In an effort to increase experience of noncommissioned officers, the Marine Corps is preparing to increase the time-in-service and time-in-grade requirements for promotion to sergeant and staff sergeant.

Starting in January, the Corps will double the time-in-service requirements for Marines looking to be promoted to sergeant, from 24 months to 48 months. For sergeants looking to be selected for staff sergeant, time-in-service requirements will increase from 48 months to 60 months, while time-in-grade requirements will be bumped from 27 months to 36 months, according to a recently released MARADMIN.

The change also adds a two-year-commitment requirement for promotion to staff sergeant.

“We need to get back to historical norms,” Col. Christopher Escamilla, branch head for the Manpower Plans, Programs and Budget section for Marine Corps Manpower and Reserve Affairs, told Marine Corps Times in an interview Wednesday in Quantico, Virginia.

“Historically it’s the four-year mark plus or minus where you become selected to sergeant and for right now we are trending to be less than that ― for some MOSes quite less than that,” Escamilla said.

The move also is meant to standardize how long it takes to become a sergeant or staff sergeant regardless of how low the cutting score is for any particular military occupancy specialty. So, when a Marine comes across a sergeant, they will know that Marine is someone who has spent at least four years in the Corps and has some level of expertise in their field.

“I’m a sergeant but I’ve only got three years of experience, what’s the difference between me and a corporal with three years of experience? I’ve got an extra chevron,” said Col. Samuel Cook, the enlisted assignment branch head at Marine Corps Manpower and Reserve Affairs.

Marines who genuinely become experts in their MOS before the time-in-service requirements for sergeant or staff sergeant will still be eligible for meritorious promotions, Escamilla said.

The change makes the promotion process “more focused on experience and having that no-kidding subject matter expert at the tactical level,” Cook said.

In addition to standardizing what it means to be a sergeant or staff sergeant the Marine Corps said this change would help reduce the turnover at the two ranks by only promoting those Marines who have re-enlisted or made additional time commitments to the Corps.

Roughly 38 percent of sergeants left the active-duty Marine Corps within 12 months of being promoted, Escamilla said of fiscal year 2019.

By changing the requirement to 48 months ― the same length of the standard enlistment contract ― most Marines would have to re-enlist in order to be promoted to sergeant while on active duty.

Cook said the change would prevent Marines with no intention of re-enlisting from becoming sergeants, providing more promotion opportunities for Marines who have re-enlisted.

While the MARADMIN did come out with more strict promotion requirements, it also included changes to the re-enlistment process that seek to make the process easier for bright Marines in the hopes of improving retention.

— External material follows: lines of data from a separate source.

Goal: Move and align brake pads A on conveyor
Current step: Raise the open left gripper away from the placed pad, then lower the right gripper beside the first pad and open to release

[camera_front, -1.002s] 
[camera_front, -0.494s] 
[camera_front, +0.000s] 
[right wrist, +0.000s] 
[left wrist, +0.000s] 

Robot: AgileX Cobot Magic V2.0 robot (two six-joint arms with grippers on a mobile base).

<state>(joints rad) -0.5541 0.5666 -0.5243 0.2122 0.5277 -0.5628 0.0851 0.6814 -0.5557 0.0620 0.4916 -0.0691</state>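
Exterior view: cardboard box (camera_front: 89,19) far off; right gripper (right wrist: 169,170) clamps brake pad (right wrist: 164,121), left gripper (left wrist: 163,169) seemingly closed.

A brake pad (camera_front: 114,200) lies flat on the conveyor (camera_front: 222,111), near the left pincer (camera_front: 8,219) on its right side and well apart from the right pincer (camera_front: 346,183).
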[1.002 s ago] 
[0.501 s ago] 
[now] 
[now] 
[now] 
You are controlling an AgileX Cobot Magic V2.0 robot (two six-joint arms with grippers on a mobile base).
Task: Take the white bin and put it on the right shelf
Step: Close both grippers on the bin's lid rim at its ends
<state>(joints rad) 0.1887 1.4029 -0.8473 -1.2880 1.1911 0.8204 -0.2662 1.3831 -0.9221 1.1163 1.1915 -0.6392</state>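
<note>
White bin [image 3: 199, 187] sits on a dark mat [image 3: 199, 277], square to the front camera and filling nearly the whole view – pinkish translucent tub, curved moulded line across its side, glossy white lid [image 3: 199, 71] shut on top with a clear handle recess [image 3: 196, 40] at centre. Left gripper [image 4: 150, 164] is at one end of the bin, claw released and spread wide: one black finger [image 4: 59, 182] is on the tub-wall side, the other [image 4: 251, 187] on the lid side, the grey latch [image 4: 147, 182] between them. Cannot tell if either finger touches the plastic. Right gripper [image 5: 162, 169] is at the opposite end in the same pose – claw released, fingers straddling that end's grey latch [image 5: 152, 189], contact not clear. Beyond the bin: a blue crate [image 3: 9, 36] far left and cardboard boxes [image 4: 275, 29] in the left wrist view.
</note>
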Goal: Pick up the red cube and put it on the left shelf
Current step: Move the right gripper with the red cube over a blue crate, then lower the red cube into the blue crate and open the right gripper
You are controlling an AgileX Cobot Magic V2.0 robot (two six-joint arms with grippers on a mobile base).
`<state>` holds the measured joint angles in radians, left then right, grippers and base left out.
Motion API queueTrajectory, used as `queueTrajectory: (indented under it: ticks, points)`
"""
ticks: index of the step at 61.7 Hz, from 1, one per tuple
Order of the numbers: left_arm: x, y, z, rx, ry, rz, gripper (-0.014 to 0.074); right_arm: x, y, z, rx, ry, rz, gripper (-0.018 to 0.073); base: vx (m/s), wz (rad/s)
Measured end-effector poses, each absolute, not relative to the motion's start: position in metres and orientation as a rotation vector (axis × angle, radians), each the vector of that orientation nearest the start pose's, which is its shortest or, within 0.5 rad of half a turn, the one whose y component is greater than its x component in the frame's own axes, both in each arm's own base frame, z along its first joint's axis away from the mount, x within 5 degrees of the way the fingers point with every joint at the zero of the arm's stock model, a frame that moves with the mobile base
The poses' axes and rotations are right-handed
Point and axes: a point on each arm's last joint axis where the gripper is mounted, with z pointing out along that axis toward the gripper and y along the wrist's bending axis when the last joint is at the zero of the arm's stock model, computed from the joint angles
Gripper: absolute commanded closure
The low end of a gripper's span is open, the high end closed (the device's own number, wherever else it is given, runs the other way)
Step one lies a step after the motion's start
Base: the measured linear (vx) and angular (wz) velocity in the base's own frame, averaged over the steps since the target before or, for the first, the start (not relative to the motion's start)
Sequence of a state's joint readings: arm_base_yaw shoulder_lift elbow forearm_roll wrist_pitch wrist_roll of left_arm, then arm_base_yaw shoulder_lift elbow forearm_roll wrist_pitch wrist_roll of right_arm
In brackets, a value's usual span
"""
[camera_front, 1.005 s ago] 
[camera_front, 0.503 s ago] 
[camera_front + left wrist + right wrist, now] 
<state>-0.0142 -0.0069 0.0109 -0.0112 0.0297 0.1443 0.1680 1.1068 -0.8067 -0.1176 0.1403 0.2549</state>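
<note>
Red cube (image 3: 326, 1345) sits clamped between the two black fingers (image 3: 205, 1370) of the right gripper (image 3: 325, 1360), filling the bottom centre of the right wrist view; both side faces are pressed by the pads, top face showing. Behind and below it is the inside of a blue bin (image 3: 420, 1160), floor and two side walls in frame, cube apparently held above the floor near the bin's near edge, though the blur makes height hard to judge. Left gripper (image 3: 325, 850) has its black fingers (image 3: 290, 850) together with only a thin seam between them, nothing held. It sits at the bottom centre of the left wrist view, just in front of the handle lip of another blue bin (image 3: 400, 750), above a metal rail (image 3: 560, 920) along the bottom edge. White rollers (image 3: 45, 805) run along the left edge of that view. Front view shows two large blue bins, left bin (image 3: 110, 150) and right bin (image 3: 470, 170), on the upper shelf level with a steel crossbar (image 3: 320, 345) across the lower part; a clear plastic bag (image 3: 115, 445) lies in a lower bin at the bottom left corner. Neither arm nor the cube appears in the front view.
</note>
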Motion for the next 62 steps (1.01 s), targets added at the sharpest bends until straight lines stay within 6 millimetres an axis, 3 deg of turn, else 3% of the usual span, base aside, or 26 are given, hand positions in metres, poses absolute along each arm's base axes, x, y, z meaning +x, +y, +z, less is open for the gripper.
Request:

“Marines across the service who demonstrate high levels of proficiency and talent must be given the most efficient means by which to request and be approved for reenlistment and subsequently be provided opportunities to excel in critical leadership roles,” the MARADMIN reads.

The order will allow many Marines to seek re-enlistment approval from their commanding generals without sending their package all the way to Marine headquarters, and will provide a select few with the opportunity to re-enlist up to a year early, Marine Corps Commandant Gen. David Berger earlier in October.

Once the Marine Corps determines how many open re-enlistment spaces each MOS has ― known as boat spaces ― quotas on how many enlistments can be approved by commanding generals will be sent out.

At that point Marines in tier 1 or tier 2 of the First Term Alignment Program will have the opportunity to seek approval of their re-enlistment packages from their commanding general. Tier 3 Marines will still have to send their packages to Marine headquarters for approval.

“The intent behind it is to push responsibility down,” Cook said, “But also ... decrease flash to bang of when a Marine submits for re-enlistment and when he gets approved.”

While most Marines will have the opportunity to see the benefit of the leaner re-enlistment process, only a select few will have the opportunity to re-enlist up to a year early.

The Marine Corps will not know the exact number of Marines eligible for early re-enlistment for fiscal year 2021 until next summer, but said the number will be similar to the Quality Marine Initiative that allows 100 Marines to be retained regardless of their MOS or any boat space limitation.

Once the exact quotas are determined and distributed it will then be up to the commanding generals on how they will choose which Marines are eligible for early re-enlistment.

“We’re not talking just an average tier one individual,” Escamilla said. “We’re talking the top tier 1 guy that the commanding general and the sergeant major chain recognize and identify, this is the guy or gal that we want to keep."

Disclosure: Col. Christopher Escamilla was Marine Corps Times reporter Philip Athey’s battalion commander with 3rd Battalion, 11th Marines, from Oct. 2011 to May 2013. They did not interact with each other directly during this time.